In our conversation, we talked about his book and the why, what, and how behind the rise of the Zombie Brand.
Some of John's quotes from our chat.
On the state of advertising:
"No one went to, no one got into advertising to make a banner ad. No one got into advertising to make a Facebook ad."
On the shift from craft to quantity:
"The bragging rights have been we're working with Ridley Scott on this 60-second Super Bowl spot. Now it was we're spending five cents."
On viral marketing's false lessons:
"We spent zero in paid media and just gamed the system to draw lots of attention to this stunt that doesn't really have much to do with the brand itself... I think it was actually terrible for the industry in terms of the lessons taken away."
On performance marketing:
"I think a lot of this is hamsters on a wheel. I don't see the evidence that all this activity is leading to growth."

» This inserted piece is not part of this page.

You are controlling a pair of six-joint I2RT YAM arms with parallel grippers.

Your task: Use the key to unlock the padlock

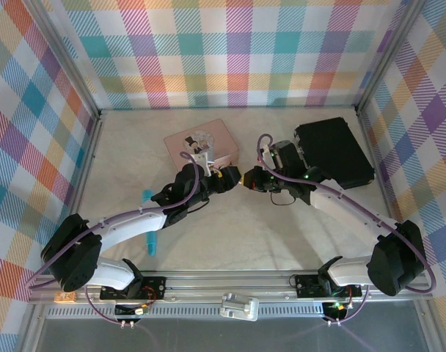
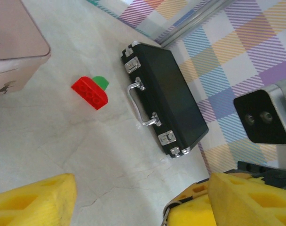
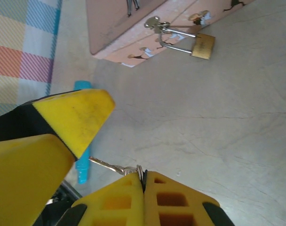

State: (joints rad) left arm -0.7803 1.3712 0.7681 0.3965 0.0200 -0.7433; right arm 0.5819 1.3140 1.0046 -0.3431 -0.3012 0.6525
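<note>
yellow right gripper [image 3: 144, 184] clamps tight on key [image 3: 111, 165].

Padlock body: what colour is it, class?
The padlock is brass-yellow, clearest in the right wrist view.

The tin [image 1: 201, 139] sits on the worktop [image 1: 230, 227]. The padlock [image 3: 203, 45] hangs on the tin's near side. The case [image 1: 333, 152] lies right of the tin, with the small block [image 2: 90, 92] between them. The stick [image 1: 151, 246] lies nearer, left of the tin. The key [image 3: 110, 165] sits in the right pincer [image 3: 144, 181], before the tin.
</note>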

On the attention span myth:
"If people really did have no attention span, like every planes would be crashing all over the place... You just said no one pays attention anymore and then you watched like 37 hours of TV."
On the zombie brand concept:
"Zombies are not quite human, right? They kind of seem human, but they're not. They're hollowed out. They all kind of look alike. They all sound alike. They all grunt kind of the same few phrases. And yeah, they sort of maniacally roam the earth like looking for clicks."
On Starbucks destroying its brand:
"The whole brand, when I worked on Starbucks at Ogilvy, find the brand as fostering connections between human beings. It wasn't about coffee at all... they've completely killed the goose."
On the data-driven optimization problem:
"They had beta tested their way into basically a big subscribe button. That's all it was. It was a button for people who already had made up their mind to subscribe."
On short-term thinking and performance marketing:
"You're robbing future Peter to pay present Paul. I might not want you now, but maybe I do in a year, maybe I do in years."